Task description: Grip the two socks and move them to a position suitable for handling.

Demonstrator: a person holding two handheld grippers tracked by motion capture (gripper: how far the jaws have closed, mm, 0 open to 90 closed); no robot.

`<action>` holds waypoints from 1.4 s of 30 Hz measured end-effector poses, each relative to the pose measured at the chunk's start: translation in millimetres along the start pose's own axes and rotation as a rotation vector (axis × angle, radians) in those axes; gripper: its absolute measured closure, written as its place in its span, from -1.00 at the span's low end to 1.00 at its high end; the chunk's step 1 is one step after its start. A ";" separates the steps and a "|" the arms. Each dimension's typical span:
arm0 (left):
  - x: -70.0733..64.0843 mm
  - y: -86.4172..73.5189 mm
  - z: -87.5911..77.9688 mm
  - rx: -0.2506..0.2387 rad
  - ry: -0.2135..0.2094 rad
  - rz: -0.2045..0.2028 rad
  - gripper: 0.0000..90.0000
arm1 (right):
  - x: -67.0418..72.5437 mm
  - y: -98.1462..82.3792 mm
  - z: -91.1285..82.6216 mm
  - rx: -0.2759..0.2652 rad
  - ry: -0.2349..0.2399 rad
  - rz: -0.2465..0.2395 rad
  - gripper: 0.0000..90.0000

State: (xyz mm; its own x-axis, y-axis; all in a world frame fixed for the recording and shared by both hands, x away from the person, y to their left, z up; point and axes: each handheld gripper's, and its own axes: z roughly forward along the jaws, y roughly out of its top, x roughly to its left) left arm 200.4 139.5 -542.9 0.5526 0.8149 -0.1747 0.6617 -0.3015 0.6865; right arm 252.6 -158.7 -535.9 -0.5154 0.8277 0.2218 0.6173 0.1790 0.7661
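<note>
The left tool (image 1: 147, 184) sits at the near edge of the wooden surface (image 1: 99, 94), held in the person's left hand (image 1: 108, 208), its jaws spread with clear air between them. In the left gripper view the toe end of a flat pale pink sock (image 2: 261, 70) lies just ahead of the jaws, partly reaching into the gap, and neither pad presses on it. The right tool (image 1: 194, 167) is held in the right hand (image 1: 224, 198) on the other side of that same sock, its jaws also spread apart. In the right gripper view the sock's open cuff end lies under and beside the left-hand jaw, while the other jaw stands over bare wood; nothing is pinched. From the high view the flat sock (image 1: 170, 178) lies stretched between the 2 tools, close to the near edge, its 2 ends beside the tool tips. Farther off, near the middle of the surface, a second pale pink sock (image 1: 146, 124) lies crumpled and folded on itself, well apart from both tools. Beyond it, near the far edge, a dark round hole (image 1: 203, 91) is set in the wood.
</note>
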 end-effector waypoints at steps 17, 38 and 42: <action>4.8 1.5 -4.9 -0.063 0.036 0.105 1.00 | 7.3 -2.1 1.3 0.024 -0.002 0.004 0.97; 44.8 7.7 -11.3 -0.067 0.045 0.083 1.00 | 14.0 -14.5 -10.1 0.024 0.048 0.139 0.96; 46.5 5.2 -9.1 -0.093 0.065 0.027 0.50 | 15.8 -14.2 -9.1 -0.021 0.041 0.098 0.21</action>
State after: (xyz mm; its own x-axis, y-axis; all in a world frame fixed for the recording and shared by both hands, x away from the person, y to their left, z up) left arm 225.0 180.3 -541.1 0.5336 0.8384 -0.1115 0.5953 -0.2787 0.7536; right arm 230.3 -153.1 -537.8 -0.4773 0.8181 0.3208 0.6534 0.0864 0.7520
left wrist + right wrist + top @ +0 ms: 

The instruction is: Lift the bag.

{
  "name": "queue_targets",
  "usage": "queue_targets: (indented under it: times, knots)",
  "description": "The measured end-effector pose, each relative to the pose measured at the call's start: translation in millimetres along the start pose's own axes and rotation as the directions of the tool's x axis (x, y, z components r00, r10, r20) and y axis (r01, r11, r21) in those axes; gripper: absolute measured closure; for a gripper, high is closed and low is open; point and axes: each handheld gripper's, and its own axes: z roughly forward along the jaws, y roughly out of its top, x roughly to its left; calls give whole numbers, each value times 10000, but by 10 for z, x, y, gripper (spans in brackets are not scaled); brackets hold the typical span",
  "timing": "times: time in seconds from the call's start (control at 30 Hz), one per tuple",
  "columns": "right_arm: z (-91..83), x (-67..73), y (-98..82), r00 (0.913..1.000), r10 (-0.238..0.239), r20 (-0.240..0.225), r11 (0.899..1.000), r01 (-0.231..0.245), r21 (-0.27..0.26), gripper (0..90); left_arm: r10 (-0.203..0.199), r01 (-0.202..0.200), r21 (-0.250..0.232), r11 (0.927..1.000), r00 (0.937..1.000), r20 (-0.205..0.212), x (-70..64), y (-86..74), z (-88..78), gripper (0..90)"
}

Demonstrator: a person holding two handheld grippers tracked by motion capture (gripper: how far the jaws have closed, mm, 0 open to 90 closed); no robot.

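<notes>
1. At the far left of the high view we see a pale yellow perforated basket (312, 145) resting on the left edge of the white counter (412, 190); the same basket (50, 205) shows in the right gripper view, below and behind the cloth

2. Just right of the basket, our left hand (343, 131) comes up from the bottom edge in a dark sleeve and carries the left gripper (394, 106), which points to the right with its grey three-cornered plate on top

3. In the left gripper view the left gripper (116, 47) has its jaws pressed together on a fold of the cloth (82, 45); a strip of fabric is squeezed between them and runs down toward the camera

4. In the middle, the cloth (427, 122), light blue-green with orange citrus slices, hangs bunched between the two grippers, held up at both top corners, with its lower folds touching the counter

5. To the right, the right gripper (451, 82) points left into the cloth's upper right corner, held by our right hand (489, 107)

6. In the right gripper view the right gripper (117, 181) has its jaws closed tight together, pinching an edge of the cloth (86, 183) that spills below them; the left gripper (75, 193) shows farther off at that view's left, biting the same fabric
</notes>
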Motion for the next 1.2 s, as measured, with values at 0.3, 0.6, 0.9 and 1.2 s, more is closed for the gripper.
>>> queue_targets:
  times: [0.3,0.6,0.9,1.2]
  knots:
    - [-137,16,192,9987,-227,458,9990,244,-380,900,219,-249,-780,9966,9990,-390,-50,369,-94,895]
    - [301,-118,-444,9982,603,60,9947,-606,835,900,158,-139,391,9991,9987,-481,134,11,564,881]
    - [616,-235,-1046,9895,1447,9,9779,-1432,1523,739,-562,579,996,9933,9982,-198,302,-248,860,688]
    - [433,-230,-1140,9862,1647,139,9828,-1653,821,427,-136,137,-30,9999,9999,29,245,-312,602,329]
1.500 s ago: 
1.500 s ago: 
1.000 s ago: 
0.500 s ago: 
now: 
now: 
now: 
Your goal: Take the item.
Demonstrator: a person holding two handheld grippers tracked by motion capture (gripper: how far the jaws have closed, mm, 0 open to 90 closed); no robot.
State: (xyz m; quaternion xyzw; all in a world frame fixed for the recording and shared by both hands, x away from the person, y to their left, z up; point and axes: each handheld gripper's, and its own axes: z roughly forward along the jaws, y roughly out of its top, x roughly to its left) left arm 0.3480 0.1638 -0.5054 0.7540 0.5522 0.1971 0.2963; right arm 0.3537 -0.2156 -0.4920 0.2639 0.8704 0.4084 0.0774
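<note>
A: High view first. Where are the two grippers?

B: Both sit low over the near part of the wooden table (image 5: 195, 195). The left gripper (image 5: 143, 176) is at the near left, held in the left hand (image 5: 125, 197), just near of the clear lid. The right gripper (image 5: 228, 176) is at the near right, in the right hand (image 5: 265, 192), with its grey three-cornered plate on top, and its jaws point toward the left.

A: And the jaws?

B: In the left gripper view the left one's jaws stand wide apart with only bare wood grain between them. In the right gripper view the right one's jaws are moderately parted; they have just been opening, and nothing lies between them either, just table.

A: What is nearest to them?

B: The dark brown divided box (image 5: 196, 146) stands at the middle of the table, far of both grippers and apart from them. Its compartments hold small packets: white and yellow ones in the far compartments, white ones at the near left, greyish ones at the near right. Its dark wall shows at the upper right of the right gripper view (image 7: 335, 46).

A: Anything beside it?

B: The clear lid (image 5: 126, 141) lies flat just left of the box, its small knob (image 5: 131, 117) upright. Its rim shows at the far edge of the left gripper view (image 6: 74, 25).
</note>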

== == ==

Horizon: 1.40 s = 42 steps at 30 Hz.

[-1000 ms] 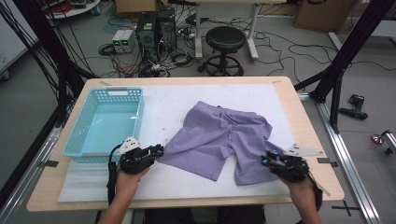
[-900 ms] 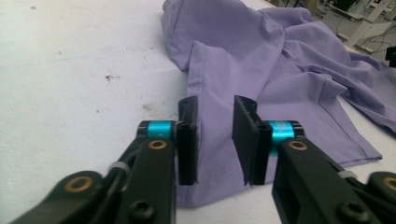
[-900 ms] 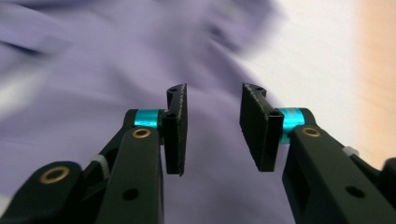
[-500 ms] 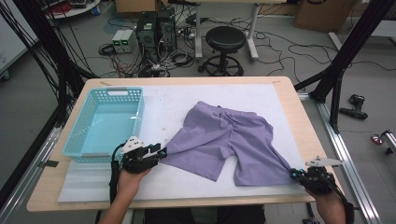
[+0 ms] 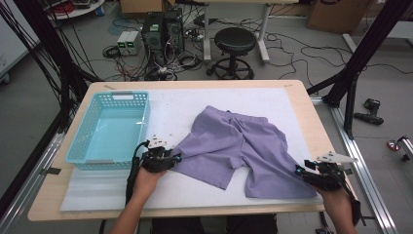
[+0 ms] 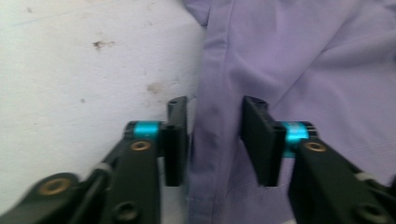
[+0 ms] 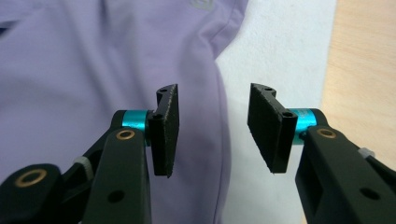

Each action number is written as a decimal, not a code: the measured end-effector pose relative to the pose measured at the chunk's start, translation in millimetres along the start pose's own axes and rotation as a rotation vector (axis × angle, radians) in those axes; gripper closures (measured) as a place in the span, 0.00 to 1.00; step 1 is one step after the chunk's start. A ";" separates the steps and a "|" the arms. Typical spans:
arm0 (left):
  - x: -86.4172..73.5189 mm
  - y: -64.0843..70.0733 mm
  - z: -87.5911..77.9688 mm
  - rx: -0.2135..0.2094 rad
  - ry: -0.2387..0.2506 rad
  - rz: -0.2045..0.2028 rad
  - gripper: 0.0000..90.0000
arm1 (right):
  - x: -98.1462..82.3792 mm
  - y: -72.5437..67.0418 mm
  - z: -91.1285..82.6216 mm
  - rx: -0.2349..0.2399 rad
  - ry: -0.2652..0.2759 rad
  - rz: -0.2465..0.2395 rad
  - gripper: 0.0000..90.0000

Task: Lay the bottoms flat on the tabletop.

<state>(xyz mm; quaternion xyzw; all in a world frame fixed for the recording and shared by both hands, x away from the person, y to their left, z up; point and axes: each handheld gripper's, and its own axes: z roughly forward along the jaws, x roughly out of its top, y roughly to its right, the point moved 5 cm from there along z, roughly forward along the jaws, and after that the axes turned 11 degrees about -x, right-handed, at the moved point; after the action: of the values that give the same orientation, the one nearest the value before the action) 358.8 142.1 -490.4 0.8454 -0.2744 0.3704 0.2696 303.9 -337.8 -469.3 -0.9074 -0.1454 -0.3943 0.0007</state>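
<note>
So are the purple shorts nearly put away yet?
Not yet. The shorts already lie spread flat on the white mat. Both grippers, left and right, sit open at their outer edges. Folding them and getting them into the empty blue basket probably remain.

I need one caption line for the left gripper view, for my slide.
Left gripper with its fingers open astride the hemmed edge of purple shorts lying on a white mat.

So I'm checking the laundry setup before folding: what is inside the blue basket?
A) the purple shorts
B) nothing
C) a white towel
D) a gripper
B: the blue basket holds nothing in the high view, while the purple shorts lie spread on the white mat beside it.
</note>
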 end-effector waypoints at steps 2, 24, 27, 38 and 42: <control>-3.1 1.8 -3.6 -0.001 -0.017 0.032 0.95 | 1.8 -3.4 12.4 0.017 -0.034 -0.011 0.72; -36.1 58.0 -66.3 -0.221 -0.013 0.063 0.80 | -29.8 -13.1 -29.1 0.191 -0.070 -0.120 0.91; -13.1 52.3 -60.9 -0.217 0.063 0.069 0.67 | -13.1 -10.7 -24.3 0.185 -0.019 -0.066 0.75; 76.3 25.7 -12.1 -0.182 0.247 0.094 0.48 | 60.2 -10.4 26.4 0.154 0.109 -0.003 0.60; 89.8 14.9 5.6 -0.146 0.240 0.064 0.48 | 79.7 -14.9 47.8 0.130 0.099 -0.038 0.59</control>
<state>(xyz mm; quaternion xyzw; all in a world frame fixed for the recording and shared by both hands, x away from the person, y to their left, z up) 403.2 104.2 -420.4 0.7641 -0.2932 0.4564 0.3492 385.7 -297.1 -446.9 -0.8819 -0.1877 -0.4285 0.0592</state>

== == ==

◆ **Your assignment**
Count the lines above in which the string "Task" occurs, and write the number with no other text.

◆ **Response to this exercise**
2